I had never heard of the "Pimp Pogrom" before, but I replied to your general question last week. I believe we should include information about all facets of Jewish society in Poland, in appropriate proportion. We shouldn't focus on the Jewish underworld, nor should we ignore it. We should try to give as much attention to each aspect of a subject as a historian of the Jews in Poland would in writing about 1,000 years of Jewish history, not focus on any one aspect because we have an irrational obsession about it. — Malik Shabazz Talk/Stalk 03:27, 10 July 2018 (UTC)

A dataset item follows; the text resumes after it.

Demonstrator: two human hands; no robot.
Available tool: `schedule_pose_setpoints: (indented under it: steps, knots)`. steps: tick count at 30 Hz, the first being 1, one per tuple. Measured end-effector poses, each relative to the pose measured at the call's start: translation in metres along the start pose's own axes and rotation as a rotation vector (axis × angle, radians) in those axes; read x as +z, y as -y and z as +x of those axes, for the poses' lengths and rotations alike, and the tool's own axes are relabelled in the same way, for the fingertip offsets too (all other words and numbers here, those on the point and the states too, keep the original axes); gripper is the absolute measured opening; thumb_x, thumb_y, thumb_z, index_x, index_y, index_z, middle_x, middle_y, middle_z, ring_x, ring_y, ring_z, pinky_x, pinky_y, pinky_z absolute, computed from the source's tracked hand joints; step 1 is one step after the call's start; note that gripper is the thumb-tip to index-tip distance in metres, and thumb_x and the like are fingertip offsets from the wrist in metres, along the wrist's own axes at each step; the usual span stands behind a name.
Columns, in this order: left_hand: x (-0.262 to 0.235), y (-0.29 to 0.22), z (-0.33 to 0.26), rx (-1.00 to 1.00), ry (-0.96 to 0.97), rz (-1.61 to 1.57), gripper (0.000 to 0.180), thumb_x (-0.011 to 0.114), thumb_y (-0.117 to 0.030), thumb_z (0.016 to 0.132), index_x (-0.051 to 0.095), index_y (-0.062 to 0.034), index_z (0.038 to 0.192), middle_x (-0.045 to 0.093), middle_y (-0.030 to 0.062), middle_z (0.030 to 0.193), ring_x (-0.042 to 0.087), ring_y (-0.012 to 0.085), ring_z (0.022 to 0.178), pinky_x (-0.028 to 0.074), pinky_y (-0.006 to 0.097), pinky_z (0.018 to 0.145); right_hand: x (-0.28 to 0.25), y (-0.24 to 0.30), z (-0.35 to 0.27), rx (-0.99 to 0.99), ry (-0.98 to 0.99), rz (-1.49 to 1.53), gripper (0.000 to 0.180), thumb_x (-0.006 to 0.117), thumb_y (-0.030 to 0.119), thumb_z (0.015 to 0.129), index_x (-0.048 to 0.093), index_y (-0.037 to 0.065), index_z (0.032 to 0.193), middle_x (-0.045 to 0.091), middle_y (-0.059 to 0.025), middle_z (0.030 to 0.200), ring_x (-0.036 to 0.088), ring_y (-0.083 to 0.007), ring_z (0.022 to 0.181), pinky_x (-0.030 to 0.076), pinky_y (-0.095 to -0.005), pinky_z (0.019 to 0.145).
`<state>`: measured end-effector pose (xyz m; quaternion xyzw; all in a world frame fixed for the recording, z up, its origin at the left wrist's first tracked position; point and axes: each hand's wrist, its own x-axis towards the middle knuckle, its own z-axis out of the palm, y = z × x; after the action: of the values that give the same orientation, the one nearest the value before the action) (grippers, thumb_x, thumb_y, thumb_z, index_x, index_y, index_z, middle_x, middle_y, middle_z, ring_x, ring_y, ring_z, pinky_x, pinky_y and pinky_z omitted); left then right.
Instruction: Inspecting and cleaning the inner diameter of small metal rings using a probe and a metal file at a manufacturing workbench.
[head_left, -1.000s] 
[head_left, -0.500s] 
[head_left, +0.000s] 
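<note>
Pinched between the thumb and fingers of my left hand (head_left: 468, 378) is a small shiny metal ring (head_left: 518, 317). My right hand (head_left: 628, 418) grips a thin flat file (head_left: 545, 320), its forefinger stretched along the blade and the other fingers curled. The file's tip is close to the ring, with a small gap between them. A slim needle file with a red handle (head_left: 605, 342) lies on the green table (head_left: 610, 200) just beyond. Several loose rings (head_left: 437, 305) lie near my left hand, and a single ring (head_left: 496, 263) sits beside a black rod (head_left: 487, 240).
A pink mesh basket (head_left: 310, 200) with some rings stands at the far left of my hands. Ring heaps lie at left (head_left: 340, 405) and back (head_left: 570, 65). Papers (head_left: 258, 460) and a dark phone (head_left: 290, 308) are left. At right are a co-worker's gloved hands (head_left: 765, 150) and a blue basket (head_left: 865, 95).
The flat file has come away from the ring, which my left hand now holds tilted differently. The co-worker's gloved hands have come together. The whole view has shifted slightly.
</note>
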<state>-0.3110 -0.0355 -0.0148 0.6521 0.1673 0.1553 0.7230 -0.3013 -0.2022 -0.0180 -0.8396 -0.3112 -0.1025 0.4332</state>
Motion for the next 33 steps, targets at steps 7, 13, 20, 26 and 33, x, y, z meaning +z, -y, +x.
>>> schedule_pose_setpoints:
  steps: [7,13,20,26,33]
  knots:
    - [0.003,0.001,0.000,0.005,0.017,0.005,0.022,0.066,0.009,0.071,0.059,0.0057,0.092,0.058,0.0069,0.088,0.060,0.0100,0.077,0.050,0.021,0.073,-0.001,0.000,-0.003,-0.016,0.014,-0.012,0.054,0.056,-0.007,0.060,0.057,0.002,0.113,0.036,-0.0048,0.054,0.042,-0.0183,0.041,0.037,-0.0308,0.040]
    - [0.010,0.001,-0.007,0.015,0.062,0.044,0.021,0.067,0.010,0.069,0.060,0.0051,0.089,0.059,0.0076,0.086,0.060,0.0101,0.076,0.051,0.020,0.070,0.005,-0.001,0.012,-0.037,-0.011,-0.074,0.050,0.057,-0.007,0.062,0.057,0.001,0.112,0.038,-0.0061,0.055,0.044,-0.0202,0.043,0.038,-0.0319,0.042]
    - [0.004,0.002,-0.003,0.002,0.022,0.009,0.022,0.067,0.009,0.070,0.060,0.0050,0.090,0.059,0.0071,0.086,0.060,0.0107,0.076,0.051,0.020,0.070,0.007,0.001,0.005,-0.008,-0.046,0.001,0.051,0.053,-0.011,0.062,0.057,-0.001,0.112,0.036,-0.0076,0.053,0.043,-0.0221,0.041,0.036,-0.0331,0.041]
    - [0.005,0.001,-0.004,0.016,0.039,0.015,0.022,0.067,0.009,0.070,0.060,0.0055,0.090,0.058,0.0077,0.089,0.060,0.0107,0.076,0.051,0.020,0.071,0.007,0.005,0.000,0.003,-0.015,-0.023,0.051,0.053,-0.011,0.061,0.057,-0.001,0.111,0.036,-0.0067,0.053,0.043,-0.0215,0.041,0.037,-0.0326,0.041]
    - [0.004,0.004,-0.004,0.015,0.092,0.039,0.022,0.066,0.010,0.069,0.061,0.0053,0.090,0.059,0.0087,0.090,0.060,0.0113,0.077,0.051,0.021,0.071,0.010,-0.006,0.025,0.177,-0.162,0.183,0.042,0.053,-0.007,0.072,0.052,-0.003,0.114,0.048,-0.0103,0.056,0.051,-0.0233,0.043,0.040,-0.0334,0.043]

Zwi Migdal.Xx236 (talk) 12:03, 10 July 2018 (UTC)
Jewish-Polish criminal cooperation - Gazeta Wyborcza, certainly not antisemitic. [9]Xx236 (talk) 12:04, 10 July 2018 (UTC)
Stefan Wiechecki has written a series of court stories about Jews shortly before the WWII. [10]Xx236 (talk) 12:16, 10 July 2018 (UTC)
YIVO [11] Xx236 (talk) 12:23, 10 July 2018 (UTC)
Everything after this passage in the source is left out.